Your assignment:
When you transcribe the listing that follows, keep every line exact and omit the pictures.

Dataset extract:
== Segment start ==

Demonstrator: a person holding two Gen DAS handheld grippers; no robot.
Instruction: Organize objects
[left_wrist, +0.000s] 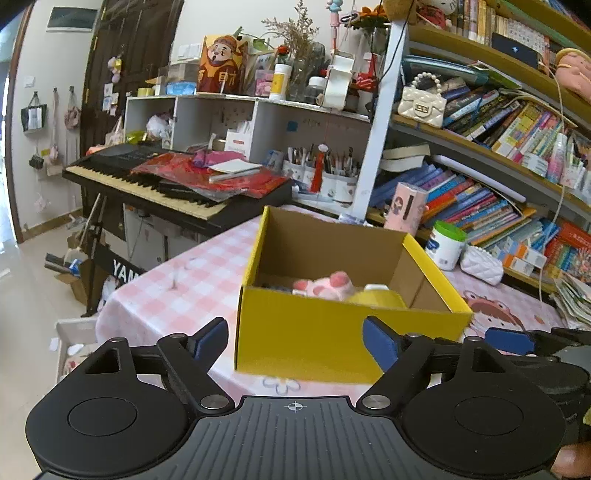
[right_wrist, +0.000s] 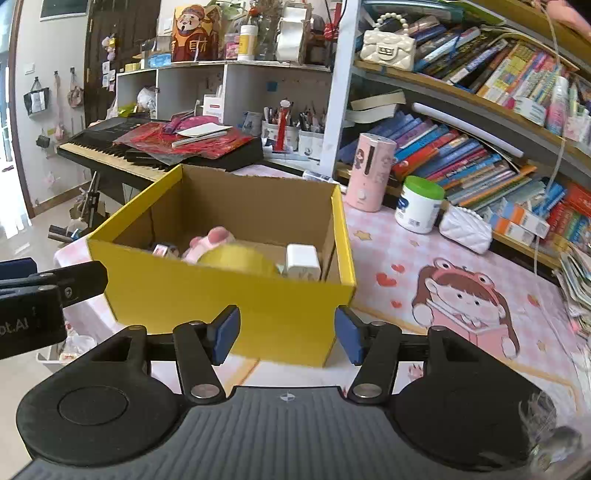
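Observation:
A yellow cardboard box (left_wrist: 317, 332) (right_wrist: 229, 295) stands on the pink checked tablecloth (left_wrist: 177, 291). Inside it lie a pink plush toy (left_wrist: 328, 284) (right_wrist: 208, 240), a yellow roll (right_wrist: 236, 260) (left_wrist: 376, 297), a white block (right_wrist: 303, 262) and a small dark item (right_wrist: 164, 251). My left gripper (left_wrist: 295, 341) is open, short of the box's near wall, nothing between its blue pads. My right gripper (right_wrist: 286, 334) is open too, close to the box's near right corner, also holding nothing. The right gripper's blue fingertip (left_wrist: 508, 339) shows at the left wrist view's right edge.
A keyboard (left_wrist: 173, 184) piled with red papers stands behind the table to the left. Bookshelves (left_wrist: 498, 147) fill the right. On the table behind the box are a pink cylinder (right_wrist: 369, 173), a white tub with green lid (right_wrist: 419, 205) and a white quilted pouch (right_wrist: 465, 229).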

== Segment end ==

Response box:
Demonstrator: a person holding two Gen DAS handheld grippers; no robot.
Instruction: Organize objects
[left_wrist, +0.000s] 
[right_wrist, +0.000s] 
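Observation:
A yellow cardboard box (left_wrist: 317, 332) (right_wrist: 229, 295) stands on the pink checked tablecloth (left_wrist: 177, 291). Inside it lie a pink plush toy (left_wrist: 328, 284) (right_wrist: 208, 240), a yellow roll (right_wrist: 236, 260) (left_wrist: 376, 297), a white block (right_wrist: 303, 262) and a small dark item (right_wrist: 164, 251). My left gripper (left_wrist: 295, 341) is open, short of the box's near wall, nothing between its blue pads. My right gripper (right_wrist: 286, 334) is open too, close to the box's near right corner, also holding nothing. The right gripper's blue fingertip (left_wrist: 508, 339) shows at the left wrist view's right edge.
A keyboard (left_wrist: 173, 184) piled with red papers stands behind the table to the left. Bookshelves (left_wrist: 498, 147) fill the right. On the table behind the box are a pink cylinder (right_wrist: 369, 173), a white tub with green lid (right_wrist: 419, 205) and a white quilted pouch (right_wrist: 465, 229).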

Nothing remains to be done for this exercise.